● **Problem to solve**
What is needed is an exact copy of the lines in the entries below from the one holding "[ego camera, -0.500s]" through the one holding "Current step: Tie", pictures excluded.

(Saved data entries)
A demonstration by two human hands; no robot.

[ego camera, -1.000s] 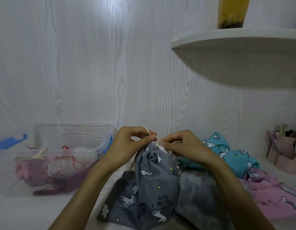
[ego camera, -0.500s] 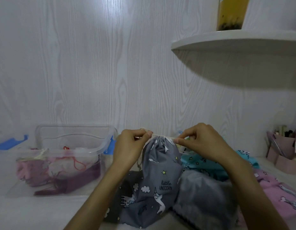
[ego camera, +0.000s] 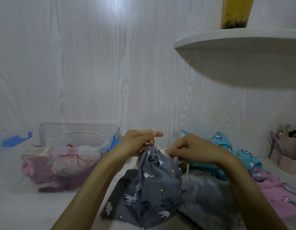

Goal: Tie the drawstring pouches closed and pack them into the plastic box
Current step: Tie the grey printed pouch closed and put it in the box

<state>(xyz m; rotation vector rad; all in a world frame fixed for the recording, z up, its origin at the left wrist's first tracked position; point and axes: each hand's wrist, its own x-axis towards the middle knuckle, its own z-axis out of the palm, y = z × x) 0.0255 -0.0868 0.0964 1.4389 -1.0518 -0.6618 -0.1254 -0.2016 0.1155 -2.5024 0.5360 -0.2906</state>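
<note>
Grey pouch: a soft cotton drawstring pouch (ego camera: 157,178) printed with white unicorns, clouds and yellow stars is held upright at the middle of the white counter (ego camera: 19,209), its gathered neck puckered tight.
Left grip: the left hand (ego camera: 137,143) is curled round the neck of the pouch, with a loop of cream cord (ego camera: 187,173) pinched at the fingertips.
Right grip: the right hand (ego camera: 192,148) is closed on the cord at the other side of the neck; a loose strand is seen hanging down beside the pouch.
Plastic box: a clear, round-cornered plastic box (ego camera: 74,151) with blue latches is set on the counter to the left, well apart from the hands; pink and maroon fabric and a red cord are seen through its walls.
Other pouches: a flat grey printed pouch (ego camera: 120,200) lies under the held one, a plain dark grey one (ego camera: 208,201) just beside it, with teal (ego camera: 227,150) and pink (ego camera: 280,190) printed fabric piled at the right.
Backdrop: a pale wood-grain wall (ego camera: 94,63) and a curved white shelf (ego camera: 243,40).
</note>
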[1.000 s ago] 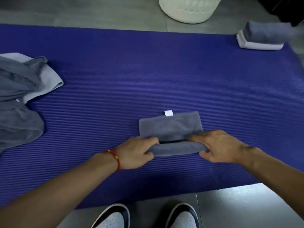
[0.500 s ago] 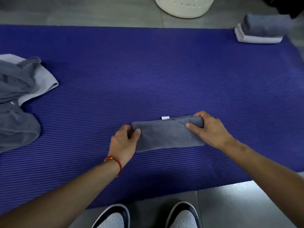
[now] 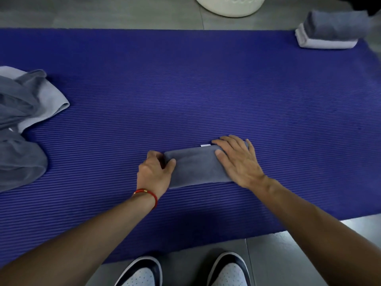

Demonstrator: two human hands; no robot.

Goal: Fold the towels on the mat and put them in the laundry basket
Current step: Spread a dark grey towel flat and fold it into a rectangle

● **Output for this exercise**
[ego camera, -0.500s] 
[ego camera, +0.000s] 

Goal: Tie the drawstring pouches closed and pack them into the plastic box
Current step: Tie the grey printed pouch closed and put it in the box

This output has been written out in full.